In Pakistan, Bhutto has achieved the distinction of becoming the first woman head of government of a Muslim nation. The populist legacy of her late father, former prime minister Zulfikar Ali Bhutto, was key to her election victory in November, analysts say. But she also had to tangle with the bitter memories many Pakistanis still retain of the political abuses during her father's reign.
Bhutto, analysts say, adroitly invoked her father's name while shedding his left-wing policies for a more centrist stance acceptable to the powerful military and establishment politicians. A member of an influential landowning family, Ms.
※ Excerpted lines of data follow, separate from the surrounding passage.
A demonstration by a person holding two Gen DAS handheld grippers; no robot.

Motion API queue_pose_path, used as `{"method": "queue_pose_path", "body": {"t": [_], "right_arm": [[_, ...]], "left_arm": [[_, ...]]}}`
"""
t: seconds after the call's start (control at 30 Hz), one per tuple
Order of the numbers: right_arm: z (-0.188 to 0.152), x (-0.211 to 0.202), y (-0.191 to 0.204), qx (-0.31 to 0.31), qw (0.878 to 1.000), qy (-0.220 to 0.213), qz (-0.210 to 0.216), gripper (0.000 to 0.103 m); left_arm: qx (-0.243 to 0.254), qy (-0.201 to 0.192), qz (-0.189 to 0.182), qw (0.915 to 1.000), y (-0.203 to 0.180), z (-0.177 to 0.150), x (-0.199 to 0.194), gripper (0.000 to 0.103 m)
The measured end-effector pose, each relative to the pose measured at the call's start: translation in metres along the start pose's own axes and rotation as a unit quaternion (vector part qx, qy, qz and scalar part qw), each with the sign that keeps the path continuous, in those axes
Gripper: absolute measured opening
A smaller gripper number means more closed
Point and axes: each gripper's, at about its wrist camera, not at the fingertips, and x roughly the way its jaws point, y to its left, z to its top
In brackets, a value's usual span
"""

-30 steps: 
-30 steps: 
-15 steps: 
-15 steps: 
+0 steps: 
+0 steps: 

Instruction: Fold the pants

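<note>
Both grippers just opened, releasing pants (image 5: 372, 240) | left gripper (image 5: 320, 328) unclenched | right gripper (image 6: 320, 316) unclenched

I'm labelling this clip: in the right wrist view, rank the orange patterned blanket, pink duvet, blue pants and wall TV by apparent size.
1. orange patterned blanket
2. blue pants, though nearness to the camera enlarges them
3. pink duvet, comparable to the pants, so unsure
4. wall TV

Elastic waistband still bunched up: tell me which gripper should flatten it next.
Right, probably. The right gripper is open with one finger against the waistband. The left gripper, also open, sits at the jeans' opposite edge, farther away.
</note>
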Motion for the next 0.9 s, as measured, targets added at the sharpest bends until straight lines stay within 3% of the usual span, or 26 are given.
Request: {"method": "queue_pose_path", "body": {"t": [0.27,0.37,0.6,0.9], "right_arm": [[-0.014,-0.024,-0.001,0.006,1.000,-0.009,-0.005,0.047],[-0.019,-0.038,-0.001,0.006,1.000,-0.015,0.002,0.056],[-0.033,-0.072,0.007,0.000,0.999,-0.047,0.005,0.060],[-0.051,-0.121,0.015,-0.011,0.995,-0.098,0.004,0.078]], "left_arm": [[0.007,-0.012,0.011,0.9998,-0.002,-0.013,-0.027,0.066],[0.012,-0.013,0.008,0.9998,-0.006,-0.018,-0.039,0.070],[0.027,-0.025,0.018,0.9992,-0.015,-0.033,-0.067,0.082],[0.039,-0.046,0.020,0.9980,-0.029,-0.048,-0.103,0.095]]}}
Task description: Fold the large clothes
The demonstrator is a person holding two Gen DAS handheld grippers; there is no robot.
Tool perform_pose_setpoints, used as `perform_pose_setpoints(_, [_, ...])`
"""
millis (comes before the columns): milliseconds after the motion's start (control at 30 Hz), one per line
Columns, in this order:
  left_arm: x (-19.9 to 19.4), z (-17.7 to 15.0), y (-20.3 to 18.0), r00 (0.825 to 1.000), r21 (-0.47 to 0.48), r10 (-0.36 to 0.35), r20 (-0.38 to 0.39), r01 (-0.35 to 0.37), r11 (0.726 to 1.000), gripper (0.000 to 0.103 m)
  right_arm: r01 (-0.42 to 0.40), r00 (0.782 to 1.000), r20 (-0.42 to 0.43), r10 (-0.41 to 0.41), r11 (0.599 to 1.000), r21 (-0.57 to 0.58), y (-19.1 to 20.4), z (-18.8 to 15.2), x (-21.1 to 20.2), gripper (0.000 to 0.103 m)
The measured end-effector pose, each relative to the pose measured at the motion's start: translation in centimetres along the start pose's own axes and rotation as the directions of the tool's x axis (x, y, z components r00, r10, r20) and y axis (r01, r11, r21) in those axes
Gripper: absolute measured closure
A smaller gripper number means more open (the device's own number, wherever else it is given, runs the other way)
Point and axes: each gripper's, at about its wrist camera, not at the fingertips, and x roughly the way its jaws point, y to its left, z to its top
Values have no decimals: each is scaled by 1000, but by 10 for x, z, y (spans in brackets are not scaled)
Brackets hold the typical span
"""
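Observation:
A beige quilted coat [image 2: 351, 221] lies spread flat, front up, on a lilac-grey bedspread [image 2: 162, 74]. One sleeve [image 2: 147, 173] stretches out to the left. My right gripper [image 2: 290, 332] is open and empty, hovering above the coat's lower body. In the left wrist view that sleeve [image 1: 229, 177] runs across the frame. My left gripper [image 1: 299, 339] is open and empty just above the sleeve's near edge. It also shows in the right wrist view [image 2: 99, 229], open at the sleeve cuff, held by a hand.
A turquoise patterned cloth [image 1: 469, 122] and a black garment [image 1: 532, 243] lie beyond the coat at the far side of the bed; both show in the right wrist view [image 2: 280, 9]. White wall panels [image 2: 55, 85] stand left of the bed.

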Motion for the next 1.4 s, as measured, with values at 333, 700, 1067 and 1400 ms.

Bhutto's political aspirations were nurtured by her father who called her ``a chip off the old block.'' Officials in her Pakistan People's Party say she also made her own mark through the jail terms and self-imposed exile that followed her father's execution in 1979.
And, after Mr. Bhutto's 1977 overthrow, his family came to symbolize democracy and resistance to the military rule of the late Mohammed Zia ul-Haq.
``History is replete with people who have depleted their political inheritance,'' says Salman Taseer, a party official and biographer of the elder Bhutto. ``Benazir has shown that she could pull through.''
But in Bangladesh (formerly East Pakistan), the legatees of national leaders - Sheikh Hasina Wajed, daughter of Bangladesh's founder Sheikh Mujibur Rahman, and Begum Khaleda Zia, widow of former President Ziaur Rahman - have failed to do the same.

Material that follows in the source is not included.